Les métamorphoses des vulnérabilités : de la charité à la bientraitance. Représentations et perceptions des vulnérabilités sanitaires et sociales du XIXe siècle à nos jours : un essai de modélisation.

Directeur / directrice de thèse
Date de soutenance
Membres du jury CRULH
Membres du jury hors CRULH
LALOUX Ludovic, Rapporteur
EFMERTOVA Marcela, Rapporteure
BOIVIN Hélène, Examinatrice
Lieu de la soutenance
Salle 324, 91 avenue de la Libération, Nancy

Cette thèse interroge la manière dont les sociétés occidentales, et plus particulièrement la société française, ont perçu, nommé et pris en charge les fragilités humaines au cours des deux derniers siècles. L’étude se situe à l’articulation de l’histoire sociale, de l’histoire des sensibilités et de l’analyse des politiques publiques. Elle met en lumière la progressive constitution d’une « grammaire des vulnérabilités », articulant les dimensions sanitaire et sociale, et traduisant les transformations profondes des rapports entre individus, institutions et collectivité.
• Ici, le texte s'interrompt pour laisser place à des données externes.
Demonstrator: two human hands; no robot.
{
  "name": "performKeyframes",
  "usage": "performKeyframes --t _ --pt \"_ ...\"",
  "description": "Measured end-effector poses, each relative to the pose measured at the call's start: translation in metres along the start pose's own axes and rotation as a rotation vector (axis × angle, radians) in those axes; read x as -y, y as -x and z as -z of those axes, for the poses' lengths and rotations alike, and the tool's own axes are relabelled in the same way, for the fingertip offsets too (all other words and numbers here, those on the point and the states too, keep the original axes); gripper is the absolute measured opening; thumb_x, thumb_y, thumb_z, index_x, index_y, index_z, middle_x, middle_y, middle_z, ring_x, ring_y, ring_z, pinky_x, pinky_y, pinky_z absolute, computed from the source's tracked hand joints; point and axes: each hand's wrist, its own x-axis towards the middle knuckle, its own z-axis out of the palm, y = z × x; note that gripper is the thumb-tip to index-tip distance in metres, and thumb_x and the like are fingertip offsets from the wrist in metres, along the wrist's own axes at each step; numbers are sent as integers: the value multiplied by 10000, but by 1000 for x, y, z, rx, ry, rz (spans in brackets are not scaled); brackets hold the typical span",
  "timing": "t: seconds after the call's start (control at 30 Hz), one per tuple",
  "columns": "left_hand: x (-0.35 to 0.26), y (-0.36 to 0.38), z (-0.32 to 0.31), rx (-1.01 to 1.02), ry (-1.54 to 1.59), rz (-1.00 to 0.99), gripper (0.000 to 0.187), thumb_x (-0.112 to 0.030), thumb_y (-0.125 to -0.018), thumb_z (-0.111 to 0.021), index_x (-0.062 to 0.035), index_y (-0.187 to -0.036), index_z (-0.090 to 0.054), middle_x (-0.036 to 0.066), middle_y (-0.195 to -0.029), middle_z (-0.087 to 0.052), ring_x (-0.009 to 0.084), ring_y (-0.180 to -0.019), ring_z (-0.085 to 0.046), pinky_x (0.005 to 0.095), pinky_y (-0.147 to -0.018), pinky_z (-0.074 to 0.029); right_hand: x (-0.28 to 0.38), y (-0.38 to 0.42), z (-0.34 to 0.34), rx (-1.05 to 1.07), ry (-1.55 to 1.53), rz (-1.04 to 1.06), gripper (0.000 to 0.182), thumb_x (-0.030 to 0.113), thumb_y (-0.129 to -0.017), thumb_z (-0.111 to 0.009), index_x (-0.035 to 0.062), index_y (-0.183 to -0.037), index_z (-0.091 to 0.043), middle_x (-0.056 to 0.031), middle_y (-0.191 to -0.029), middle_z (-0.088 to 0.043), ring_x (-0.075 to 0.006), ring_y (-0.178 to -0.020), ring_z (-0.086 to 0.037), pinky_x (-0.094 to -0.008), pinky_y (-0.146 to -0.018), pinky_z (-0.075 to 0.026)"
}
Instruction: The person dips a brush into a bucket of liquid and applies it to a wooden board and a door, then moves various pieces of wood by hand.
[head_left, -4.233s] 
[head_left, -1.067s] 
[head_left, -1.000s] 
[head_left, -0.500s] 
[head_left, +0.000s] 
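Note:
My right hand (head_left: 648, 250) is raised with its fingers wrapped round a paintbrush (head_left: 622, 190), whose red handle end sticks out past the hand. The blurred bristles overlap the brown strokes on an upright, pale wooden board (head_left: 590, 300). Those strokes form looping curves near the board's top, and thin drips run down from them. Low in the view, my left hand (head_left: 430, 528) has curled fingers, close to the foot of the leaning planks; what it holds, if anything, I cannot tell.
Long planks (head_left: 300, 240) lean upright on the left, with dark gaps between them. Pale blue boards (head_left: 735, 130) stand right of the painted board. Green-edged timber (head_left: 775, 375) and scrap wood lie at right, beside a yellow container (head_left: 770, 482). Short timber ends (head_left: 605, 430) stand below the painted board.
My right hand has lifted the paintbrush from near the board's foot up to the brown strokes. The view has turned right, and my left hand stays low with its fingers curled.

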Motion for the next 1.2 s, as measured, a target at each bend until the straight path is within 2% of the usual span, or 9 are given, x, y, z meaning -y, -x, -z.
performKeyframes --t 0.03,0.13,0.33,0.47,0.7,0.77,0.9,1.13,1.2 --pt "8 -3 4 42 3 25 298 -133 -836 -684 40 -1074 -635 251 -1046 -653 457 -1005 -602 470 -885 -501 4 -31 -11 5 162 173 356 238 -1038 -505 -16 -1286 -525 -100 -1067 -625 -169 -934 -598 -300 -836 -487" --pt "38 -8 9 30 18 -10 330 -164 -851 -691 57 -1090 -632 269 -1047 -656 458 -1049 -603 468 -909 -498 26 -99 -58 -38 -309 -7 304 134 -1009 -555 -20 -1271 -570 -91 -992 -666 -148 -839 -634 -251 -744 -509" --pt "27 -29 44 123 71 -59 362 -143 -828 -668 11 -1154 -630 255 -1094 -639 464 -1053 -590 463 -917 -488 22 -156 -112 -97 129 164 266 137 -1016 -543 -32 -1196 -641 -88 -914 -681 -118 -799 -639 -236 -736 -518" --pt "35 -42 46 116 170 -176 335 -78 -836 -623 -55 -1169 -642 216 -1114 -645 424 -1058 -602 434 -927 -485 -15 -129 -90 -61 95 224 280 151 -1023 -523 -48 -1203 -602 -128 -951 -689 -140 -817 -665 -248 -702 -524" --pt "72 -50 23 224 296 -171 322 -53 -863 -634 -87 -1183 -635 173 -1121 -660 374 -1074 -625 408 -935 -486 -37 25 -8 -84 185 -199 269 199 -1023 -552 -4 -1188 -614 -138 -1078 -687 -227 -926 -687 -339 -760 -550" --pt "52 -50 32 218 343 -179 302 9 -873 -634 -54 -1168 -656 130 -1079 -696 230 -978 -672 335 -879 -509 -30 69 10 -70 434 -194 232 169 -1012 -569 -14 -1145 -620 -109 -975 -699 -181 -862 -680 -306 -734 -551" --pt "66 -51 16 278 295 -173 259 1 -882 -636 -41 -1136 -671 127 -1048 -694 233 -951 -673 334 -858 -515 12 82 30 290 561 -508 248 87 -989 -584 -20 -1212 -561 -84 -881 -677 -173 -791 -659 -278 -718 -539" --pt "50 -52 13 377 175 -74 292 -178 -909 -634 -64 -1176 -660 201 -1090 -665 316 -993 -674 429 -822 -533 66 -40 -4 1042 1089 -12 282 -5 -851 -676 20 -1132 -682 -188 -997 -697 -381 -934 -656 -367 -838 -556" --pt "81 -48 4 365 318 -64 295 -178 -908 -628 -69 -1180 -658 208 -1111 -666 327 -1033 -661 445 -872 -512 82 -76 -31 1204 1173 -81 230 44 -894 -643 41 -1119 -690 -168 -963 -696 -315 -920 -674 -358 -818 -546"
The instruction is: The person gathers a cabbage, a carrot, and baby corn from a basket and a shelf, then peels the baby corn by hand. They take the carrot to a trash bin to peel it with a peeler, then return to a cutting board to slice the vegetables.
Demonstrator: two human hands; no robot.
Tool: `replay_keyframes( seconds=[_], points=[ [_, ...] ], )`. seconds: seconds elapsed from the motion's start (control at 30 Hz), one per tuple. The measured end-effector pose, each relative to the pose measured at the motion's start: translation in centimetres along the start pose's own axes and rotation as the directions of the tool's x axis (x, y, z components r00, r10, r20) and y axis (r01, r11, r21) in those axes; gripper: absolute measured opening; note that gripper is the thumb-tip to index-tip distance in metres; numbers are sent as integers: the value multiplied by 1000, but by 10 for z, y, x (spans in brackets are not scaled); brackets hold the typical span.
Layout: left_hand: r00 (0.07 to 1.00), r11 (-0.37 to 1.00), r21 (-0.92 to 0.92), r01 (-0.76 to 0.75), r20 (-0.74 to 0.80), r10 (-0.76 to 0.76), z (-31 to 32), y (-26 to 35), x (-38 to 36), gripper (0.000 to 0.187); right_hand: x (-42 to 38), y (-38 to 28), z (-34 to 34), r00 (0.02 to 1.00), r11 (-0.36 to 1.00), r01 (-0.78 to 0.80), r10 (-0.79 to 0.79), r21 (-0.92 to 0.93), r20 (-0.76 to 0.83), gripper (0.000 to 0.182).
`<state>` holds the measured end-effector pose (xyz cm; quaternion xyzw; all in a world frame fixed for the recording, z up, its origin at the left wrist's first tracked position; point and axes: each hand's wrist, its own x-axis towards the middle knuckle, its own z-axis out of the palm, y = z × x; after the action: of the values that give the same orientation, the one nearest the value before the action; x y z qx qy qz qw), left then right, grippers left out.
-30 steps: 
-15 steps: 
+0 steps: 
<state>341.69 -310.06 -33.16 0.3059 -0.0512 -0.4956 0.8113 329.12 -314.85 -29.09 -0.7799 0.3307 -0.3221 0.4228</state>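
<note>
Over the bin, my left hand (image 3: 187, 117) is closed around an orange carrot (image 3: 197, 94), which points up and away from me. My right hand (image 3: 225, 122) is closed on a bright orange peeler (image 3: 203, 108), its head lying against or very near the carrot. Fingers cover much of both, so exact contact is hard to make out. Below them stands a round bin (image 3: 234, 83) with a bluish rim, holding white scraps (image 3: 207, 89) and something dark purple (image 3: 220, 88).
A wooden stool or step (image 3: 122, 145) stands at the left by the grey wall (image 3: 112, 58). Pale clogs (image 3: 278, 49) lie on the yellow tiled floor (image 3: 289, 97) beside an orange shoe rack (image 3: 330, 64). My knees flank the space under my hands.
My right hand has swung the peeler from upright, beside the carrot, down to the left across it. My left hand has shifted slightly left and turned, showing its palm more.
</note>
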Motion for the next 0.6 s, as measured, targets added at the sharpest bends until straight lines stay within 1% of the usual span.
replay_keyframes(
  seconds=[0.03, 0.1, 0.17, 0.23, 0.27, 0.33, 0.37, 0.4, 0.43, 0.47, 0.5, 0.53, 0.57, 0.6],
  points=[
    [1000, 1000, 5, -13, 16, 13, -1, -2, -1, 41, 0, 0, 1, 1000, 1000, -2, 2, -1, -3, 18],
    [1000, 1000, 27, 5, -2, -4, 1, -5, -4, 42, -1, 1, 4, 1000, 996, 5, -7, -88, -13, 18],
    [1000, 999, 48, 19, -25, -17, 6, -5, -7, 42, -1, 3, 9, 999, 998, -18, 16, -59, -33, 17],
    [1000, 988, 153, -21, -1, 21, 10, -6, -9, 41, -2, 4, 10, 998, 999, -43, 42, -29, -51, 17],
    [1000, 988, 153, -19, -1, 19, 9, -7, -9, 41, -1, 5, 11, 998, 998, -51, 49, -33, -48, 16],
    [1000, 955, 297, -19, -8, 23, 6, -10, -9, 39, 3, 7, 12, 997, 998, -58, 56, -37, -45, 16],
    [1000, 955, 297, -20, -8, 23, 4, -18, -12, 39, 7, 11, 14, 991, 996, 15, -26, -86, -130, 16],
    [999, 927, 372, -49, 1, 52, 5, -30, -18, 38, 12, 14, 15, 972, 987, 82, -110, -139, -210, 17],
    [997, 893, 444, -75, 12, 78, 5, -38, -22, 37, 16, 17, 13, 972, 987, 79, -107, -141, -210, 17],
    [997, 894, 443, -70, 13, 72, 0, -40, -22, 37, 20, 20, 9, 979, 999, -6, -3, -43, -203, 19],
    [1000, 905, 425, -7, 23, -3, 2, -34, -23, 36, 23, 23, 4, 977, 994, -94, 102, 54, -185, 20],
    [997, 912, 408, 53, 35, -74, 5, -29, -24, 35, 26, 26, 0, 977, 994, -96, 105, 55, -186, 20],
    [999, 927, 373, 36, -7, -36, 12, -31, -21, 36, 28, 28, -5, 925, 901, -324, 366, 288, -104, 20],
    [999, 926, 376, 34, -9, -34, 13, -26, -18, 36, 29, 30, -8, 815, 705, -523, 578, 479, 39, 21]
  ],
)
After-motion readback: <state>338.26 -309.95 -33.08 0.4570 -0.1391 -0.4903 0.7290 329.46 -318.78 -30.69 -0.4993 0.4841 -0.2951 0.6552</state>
L’enquête repose sur un corpus diversifié, associant textes normatifs et juridiques, débats parlementaires, archives associatives, statistiques, images, ainsi que des travaux préalablement publiés dans le cadre d’un carnet de recherche et sur la plateforme HAL. Trois grandes séquences structurent l’analyse : le XIXe siècle, qui constitue la matrice des vulnérabilités contemporaines avec l’invention du social et la montée du paupérisme ; le XXe siècle, marqué par l’essor et la consolidation de l’État social, puis par les recompositions liées aux crises économiques et sociales ; enfin le XXIe siècle, où émergent et se cristallisent de nouvelles vulnérabilités, révélées notamment par le mouvement des Gilets jaunes ou la pandémie de covid-19. Notre ambition est de proposer une modélisation historique des vulnérabilités sanitaires et sociales. Deux outils de synthèse — un tableau des mots employés pour qualifier les vulnérabilités et un tableau typologique des figures sociales associées — visent à donner une cohérence d’ensemble et à offrir une perspective comparative. Cette démarche, qui conjugue analyse historique et conceptualisation, entend démontrer que les crises politiques, économiques et sanitaires constituent des moments privilégiés de reconfiguration des représentations et des dispositifs de protection. En ce sens, cette recherche contribue à l’histoire des fragilités humaines en soulignant à la fois l’évolution des représentations et l’ambivalence des réponses institutionnelles, oscillant entre idéaux de solidarité et logiques de domination. Elle ouvre, enfin, une réflexion plus large sur la possibilité d’une société « bien-traitante », capable de dépasser la simple gestion des vulnérabilités pour en faire un levier de dignité et de cohésion sociale.